The task:
Across the entries below, how many lines have the string "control" in them? Reply with only the number.

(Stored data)
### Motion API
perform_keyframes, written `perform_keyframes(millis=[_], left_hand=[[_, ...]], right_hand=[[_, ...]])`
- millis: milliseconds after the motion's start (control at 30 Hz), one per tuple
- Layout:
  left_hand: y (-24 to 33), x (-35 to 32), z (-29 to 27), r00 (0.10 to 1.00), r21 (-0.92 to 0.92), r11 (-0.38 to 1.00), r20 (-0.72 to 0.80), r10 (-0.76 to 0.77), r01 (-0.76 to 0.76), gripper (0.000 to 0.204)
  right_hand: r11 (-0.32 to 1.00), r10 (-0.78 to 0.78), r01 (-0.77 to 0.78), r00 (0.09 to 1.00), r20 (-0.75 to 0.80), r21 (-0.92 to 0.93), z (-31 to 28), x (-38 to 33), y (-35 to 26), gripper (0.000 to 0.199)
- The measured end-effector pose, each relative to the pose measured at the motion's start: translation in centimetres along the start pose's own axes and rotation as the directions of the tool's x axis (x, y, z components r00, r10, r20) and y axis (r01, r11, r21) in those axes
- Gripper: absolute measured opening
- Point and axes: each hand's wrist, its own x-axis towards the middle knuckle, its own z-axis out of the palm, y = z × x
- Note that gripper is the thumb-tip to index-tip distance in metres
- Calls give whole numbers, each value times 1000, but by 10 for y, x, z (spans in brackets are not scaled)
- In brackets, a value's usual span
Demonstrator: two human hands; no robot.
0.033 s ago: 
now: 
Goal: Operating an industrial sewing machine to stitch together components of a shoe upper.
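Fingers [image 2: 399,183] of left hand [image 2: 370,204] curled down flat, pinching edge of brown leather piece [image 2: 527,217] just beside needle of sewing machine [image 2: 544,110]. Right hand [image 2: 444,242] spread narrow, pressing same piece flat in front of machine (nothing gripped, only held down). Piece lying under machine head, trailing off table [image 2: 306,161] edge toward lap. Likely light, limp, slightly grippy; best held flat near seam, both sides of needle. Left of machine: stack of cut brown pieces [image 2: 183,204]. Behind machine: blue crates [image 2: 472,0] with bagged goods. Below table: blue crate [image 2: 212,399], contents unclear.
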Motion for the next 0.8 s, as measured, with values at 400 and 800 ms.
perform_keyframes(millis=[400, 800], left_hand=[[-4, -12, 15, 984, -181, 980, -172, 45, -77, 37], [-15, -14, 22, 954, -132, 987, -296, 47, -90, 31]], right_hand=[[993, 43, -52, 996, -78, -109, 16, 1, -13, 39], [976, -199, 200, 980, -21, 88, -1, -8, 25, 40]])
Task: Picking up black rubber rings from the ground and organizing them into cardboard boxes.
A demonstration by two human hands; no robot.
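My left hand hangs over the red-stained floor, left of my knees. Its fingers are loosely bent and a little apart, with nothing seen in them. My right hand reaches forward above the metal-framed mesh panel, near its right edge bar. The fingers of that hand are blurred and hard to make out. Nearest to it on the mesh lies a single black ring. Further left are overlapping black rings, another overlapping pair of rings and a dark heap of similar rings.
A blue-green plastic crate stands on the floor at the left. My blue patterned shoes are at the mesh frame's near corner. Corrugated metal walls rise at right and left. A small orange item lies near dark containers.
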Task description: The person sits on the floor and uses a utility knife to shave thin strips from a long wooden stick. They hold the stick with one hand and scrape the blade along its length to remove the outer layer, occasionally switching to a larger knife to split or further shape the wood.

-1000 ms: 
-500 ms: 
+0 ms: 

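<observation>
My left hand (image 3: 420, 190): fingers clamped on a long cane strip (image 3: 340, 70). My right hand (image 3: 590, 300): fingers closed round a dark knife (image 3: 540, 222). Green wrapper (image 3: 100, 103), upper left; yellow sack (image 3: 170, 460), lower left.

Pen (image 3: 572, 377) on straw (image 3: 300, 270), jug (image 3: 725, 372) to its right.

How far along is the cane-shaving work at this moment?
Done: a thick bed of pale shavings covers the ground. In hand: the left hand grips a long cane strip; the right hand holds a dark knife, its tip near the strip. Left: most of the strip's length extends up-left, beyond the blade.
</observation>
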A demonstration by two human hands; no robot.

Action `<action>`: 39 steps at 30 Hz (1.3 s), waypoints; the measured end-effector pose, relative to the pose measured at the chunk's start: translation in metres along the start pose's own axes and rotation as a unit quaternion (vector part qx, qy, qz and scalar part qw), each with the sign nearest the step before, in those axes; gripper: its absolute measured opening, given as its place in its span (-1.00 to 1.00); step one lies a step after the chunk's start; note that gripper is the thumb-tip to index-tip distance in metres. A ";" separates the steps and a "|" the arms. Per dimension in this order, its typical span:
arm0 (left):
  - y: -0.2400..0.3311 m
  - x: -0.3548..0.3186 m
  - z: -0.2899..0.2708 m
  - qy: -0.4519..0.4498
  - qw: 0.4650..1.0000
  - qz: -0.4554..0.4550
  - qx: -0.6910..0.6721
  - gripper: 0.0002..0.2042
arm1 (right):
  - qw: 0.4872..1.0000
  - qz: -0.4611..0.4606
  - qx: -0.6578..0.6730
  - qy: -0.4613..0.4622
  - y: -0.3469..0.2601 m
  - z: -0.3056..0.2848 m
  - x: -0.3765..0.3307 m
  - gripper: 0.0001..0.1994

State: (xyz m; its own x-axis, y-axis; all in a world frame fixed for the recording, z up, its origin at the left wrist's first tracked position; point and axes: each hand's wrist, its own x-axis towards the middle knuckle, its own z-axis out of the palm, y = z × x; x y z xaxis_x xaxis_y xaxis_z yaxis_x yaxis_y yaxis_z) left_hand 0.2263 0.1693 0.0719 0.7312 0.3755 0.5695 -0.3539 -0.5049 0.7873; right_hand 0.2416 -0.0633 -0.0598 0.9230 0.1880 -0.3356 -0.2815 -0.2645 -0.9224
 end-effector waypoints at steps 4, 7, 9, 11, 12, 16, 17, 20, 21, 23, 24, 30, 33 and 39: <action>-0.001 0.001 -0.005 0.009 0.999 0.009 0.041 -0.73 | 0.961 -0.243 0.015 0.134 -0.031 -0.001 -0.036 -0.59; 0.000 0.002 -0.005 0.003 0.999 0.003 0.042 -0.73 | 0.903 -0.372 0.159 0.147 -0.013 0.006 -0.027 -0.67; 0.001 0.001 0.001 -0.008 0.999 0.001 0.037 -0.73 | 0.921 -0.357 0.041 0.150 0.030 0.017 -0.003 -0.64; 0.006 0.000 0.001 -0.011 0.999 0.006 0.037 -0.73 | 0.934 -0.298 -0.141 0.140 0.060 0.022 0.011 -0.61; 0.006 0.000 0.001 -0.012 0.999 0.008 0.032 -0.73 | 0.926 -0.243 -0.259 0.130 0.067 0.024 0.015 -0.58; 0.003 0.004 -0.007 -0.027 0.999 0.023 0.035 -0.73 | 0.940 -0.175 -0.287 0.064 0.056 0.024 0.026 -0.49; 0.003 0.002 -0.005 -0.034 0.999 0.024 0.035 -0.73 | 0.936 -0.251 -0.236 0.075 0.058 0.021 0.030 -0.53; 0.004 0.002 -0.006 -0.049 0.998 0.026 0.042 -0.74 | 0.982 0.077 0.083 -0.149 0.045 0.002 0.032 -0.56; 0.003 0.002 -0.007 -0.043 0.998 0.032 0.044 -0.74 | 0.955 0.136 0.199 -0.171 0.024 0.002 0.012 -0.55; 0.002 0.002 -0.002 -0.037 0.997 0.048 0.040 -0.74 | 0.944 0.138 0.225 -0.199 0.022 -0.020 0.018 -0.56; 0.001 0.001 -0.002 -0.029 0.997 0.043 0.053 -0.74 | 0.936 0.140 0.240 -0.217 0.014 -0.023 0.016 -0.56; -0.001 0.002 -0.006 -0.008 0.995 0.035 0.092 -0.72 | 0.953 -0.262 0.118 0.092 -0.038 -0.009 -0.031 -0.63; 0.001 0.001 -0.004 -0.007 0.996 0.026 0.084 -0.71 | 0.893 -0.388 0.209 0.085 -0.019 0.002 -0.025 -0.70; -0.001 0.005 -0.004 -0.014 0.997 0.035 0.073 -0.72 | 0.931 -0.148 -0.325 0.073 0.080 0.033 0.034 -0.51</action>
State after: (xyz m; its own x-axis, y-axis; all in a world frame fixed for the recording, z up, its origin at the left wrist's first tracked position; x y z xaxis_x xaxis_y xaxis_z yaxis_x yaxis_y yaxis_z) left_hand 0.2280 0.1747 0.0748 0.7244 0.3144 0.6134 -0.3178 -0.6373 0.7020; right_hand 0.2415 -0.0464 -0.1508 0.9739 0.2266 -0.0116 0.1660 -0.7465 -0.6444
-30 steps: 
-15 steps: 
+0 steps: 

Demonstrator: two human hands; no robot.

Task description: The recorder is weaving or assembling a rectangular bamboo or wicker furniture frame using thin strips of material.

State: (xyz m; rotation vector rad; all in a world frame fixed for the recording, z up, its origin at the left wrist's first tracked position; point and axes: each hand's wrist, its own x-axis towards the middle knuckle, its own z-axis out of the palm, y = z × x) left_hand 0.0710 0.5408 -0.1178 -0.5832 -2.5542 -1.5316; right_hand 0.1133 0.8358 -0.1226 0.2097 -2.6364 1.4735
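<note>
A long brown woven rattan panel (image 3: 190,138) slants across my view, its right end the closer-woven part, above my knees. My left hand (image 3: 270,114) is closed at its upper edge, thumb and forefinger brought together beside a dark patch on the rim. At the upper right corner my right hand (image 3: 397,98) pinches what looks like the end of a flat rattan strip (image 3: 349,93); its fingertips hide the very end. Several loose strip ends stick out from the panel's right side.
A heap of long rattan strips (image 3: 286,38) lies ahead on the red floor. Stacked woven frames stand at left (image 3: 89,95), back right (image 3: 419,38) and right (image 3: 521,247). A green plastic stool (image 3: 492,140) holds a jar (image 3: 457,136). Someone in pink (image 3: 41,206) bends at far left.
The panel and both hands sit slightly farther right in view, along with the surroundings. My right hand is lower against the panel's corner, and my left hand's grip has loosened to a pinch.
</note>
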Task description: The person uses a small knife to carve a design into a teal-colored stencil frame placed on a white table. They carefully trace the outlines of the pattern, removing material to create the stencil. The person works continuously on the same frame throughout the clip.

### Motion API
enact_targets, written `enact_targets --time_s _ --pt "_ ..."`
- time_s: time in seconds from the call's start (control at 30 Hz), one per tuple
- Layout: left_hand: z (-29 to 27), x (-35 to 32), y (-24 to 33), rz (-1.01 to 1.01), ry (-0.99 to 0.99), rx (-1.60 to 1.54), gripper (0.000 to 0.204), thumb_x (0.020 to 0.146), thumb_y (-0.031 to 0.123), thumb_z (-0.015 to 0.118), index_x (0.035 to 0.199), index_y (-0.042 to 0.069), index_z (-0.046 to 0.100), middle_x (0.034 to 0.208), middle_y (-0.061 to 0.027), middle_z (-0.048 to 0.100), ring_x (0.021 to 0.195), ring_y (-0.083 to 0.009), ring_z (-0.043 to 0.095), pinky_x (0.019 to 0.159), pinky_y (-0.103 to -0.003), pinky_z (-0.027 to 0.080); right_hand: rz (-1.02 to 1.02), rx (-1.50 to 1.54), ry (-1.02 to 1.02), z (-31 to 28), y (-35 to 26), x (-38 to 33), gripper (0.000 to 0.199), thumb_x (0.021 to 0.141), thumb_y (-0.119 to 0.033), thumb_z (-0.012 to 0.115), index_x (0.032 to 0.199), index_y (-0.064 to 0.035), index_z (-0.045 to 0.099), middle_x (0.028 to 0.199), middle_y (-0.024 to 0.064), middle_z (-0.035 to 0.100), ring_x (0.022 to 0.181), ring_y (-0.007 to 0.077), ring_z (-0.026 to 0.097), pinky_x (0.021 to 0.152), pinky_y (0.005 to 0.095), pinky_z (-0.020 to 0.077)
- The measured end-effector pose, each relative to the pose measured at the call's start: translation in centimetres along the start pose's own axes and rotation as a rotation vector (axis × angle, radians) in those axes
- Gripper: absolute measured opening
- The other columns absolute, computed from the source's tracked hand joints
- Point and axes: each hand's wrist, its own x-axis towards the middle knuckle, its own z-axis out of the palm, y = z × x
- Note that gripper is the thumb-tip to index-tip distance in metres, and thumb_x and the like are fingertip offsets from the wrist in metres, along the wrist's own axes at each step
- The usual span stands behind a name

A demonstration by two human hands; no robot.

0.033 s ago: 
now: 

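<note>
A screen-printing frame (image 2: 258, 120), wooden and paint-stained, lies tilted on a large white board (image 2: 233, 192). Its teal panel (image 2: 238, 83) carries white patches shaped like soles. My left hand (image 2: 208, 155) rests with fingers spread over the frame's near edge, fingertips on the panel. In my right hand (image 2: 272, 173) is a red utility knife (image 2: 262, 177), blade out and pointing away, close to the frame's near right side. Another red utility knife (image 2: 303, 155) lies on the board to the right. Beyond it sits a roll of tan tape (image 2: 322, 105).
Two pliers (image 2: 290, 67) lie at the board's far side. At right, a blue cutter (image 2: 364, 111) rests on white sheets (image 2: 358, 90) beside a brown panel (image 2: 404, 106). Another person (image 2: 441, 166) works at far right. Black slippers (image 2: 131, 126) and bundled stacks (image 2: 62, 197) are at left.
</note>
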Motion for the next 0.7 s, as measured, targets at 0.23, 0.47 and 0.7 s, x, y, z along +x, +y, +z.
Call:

Solved exercise:
2